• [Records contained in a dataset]
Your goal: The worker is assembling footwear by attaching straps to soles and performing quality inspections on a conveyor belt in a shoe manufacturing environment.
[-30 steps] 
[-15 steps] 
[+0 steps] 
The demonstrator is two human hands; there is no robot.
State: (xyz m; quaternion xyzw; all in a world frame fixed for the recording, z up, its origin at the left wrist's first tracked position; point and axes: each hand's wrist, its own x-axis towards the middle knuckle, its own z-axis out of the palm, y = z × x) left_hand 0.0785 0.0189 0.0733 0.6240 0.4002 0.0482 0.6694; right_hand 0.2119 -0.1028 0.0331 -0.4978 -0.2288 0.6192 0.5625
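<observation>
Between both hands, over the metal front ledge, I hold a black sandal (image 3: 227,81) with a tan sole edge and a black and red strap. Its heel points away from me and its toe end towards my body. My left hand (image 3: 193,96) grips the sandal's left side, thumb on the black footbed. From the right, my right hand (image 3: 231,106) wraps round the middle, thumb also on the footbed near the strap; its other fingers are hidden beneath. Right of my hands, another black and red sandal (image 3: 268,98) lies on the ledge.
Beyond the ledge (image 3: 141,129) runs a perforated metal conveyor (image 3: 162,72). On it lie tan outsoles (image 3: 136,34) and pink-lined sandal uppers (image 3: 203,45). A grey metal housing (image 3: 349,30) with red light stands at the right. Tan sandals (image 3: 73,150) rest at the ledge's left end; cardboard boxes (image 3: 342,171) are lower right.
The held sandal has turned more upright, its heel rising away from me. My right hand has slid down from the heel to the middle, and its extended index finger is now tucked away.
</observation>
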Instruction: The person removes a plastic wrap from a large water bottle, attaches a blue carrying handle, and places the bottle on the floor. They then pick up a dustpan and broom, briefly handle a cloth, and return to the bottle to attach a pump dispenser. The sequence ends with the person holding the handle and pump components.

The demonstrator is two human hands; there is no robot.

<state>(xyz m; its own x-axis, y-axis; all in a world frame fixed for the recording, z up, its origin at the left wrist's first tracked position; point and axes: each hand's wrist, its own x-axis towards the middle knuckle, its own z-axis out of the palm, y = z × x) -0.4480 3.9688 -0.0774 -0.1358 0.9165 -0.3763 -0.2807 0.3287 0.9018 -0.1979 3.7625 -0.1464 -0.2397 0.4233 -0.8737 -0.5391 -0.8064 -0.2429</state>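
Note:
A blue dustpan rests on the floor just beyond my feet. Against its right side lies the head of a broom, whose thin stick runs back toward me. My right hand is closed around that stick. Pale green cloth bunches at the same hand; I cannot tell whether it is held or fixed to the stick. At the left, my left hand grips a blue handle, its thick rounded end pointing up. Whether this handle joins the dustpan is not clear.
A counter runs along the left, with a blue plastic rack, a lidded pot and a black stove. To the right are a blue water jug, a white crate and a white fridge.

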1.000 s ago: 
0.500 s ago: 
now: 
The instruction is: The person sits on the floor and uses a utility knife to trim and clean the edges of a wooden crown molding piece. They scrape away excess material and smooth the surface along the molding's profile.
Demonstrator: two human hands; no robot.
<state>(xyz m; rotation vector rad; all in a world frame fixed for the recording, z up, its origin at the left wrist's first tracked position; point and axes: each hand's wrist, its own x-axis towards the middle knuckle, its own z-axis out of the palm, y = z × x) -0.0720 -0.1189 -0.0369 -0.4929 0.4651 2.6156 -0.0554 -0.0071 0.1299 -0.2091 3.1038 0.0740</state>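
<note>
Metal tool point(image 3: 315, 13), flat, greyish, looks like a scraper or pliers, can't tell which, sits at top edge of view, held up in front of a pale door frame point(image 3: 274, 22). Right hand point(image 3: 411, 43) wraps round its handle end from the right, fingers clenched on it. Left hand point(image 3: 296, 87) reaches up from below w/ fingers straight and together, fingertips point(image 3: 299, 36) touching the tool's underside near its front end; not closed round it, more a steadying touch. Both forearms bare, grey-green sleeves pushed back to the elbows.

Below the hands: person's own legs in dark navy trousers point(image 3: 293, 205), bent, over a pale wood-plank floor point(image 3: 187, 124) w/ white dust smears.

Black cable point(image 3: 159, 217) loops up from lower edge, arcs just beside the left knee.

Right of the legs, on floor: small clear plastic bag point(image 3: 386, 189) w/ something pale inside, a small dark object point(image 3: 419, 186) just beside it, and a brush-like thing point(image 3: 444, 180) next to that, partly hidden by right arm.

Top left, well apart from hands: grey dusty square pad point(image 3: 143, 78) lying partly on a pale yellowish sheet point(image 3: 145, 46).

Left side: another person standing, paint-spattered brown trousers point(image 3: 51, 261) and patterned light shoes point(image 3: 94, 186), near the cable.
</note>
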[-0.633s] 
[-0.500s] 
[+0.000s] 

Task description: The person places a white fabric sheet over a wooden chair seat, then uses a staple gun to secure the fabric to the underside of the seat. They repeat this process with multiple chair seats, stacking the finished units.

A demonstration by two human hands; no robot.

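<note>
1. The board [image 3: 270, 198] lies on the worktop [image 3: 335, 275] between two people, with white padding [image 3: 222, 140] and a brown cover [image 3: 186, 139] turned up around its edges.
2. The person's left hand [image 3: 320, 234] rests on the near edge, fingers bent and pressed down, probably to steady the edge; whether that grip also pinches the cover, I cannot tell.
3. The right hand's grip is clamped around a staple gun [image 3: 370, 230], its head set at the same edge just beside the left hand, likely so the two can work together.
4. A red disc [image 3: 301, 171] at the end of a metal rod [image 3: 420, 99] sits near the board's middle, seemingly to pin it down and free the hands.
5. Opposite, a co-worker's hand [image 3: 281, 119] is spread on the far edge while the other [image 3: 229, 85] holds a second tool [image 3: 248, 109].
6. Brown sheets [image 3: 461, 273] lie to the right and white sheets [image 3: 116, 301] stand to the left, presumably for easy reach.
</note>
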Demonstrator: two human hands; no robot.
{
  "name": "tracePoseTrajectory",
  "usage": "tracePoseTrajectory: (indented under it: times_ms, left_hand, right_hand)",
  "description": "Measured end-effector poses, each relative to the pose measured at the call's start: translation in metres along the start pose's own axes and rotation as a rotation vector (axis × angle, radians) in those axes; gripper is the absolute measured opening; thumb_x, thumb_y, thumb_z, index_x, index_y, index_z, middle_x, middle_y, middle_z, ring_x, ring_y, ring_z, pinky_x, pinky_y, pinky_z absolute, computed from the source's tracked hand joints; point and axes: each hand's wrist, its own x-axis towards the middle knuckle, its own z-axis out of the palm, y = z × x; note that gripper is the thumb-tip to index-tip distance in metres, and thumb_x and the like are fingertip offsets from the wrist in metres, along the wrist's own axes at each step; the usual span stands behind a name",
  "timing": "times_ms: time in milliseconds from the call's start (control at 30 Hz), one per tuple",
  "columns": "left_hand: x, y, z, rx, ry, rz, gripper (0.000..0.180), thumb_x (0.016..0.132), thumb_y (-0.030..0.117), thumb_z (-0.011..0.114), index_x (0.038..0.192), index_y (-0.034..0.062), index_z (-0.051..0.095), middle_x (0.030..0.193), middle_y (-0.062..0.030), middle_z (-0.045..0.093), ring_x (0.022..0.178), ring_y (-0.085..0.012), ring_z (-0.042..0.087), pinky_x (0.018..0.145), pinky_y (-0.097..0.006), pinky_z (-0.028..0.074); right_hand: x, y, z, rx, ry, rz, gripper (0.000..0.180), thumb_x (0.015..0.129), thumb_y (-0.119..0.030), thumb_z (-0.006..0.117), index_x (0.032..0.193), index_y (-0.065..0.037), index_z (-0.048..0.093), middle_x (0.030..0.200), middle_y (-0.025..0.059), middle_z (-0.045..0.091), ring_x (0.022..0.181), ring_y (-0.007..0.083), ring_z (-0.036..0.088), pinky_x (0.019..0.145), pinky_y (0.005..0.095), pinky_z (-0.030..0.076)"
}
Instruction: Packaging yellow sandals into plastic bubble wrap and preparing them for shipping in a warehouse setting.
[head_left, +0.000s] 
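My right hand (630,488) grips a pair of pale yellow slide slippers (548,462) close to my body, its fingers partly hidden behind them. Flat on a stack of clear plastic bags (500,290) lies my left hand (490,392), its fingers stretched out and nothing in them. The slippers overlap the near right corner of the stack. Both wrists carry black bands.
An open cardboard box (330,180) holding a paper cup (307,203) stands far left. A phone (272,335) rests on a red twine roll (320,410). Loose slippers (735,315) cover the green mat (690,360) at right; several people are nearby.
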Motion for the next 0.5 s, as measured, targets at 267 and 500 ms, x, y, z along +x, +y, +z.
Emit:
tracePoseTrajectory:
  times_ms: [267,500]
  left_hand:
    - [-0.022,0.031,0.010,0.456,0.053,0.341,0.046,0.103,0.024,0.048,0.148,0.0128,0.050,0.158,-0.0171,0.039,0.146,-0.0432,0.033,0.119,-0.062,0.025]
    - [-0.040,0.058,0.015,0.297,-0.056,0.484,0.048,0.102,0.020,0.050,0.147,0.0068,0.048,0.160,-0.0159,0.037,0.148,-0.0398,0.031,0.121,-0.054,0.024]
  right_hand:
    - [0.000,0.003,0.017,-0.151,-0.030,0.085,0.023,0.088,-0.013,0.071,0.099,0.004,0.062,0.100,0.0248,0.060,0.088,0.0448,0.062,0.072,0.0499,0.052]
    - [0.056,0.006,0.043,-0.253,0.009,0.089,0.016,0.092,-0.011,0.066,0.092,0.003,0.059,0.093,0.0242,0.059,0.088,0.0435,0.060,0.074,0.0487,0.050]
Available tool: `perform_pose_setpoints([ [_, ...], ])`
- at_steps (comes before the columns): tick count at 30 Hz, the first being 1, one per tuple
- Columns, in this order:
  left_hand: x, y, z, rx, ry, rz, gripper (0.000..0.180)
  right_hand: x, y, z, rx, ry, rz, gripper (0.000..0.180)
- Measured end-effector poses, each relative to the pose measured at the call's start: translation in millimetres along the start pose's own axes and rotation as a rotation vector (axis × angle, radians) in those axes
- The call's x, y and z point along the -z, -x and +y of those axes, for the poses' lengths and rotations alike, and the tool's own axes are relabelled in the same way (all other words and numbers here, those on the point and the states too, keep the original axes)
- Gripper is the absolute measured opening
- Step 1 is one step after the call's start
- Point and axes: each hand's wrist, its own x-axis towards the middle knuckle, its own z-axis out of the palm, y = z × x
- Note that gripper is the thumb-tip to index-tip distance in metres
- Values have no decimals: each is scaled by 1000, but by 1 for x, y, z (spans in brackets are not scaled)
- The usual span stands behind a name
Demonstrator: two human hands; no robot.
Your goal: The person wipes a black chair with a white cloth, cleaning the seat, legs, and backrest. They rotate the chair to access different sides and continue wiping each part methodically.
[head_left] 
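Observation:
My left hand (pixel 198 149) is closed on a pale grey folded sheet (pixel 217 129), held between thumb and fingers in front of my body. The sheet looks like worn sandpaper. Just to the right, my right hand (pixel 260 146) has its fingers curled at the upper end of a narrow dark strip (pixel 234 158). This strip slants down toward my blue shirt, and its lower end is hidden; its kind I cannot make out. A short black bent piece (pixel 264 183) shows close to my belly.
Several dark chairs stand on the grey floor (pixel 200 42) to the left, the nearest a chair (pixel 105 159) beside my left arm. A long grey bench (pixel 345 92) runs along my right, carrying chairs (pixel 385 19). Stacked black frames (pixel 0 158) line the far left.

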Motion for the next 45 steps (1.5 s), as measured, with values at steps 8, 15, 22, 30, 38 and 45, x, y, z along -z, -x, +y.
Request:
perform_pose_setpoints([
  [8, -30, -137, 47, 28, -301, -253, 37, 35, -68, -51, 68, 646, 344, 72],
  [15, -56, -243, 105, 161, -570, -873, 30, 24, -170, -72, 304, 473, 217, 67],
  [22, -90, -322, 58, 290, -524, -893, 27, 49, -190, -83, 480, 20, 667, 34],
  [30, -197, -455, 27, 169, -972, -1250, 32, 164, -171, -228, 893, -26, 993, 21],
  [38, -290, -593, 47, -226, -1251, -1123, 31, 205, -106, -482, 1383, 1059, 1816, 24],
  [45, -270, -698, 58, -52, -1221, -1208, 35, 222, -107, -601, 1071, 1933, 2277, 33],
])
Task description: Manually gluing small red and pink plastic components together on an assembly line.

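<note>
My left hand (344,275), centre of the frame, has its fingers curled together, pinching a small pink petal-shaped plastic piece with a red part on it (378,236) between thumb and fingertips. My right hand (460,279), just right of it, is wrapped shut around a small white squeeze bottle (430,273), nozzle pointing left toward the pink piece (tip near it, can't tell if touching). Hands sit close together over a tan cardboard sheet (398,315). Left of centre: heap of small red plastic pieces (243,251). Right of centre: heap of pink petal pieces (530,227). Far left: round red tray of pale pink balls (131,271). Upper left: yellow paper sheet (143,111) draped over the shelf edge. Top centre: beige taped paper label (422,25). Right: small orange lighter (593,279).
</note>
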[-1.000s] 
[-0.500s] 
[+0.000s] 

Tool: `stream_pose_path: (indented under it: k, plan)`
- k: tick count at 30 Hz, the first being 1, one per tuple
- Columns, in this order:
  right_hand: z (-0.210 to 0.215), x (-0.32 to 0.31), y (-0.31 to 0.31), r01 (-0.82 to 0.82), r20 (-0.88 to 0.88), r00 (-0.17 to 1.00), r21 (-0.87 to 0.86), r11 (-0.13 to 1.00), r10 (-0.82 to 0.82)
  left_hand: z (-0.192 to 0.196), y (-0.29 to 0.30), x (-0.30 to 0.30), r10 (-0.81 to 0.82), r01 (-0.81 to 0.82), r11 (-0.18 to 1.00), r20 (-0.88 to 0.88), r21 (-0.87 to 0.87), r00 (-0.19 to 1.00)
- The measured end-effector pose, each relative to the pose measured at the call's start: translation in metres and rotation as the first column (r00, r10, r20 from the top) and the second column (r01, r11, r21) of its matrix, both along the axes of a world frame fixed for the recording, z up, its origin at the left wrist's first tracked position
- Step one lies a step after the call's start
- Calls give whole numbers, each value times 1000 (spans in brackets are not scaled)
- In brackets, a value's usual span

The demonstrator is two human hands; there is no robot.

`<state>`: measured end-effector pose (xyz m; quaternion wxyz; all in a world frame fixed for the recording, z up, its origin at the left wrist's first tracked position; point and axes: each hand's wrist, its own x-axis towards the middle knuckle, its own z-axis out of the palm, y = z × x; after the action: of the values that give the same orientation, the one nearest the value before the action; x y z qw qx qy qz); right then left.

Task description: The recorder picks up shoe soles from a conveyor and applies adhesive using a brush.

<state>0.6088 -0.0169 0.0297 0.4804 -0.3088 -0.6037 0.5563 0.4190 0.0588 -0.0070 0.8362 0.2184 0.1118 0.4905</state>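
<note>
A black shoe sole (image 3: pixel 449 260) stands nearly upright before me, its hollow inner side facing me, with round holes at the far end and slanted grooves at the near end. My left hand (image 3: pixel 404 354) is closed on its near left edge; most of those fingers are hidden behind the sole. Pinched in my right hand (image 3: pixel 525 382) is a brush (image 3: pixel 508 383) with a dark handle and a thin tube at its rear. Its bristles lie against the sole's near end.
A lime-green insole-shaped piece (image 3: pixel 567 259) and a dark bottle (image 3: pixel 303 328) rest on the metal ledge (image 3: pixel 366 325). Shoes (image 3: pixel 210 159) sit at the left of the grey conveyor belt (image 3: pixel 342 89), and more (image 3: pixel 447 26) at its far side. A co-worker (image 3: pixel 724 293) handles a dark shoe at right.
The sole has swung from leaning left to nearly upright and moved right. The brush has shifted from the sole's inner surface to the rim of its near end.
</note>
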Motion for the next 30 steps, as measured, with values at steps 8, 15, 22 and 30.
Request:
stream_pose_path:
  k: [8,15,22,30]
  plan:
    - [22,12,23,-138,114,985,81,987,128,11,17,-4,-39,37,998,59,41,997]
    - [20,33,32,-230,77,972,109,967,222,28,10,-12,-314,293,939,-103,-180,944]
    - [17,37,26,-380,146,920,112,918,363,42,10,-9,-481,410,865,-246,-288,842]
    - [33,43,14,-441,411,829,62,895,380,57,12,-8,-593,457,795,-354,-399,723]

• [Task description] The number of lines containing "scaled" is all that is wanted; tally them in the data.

• [Exercise answer] 2